About this task ::
Your output should be exactly the lines from the one containing "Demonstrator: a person" through the final line of the records, both included, with every picture left out.

____

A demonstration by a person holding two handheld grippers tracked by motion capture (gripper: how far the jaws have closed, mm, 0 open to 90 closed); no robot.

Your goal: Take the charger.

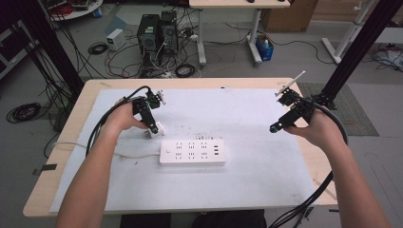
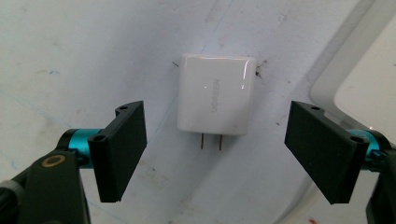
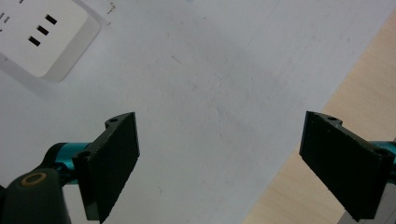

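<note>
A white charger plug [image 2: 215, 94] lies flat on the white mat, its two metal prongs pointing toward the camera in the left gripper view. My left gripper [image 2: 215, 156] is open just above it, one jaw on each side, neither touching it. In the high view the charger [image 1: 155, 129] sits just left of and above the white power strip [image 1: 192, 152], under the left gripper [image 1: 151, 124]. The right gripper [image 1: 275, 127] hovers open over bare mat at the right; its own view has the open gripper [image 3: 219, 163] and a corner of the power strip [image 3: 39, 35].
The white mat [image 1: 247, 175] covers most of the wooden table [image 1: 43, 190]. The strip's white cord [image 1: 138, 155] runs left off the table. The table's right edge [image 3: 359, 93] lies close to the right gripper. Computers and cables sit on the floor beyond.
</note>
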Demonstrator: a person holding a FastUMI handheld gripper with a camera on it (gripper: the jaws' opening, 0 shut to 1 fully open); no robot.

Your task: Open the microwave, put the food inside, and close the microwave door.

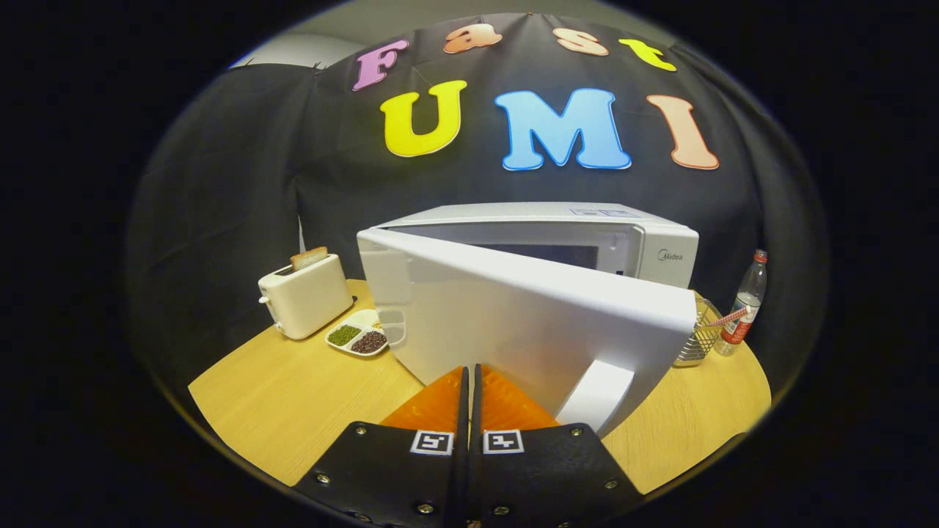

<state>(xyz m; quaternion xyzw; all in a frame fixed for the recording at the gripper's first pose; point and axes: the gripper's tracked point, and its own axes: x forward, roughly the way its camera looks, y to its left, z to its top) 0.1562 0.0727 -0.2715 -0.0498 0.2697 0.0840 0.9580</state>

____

Result of the exercise ::
Demonstrator: a person holding a FastUMI handheld gripper with a camera on it (gripper: the jaws' opening, 0 shut to 1 fully open); no robot.

Your task: Open the microwave, put the food inside, and close the microwave door.


<state>(xyz m; quaternion xyzw; all in a frame fixed for the recording at the gripper's first pose; point and axes: the gripper's tracked point, and its own axes: x forward, roughly the way its camera looks, y to its left, z to its top) 0.1562 0.0727 -0.2715 -0.0498 0.2697 0.0840 0.9580</state>

That's the full output for the exercise.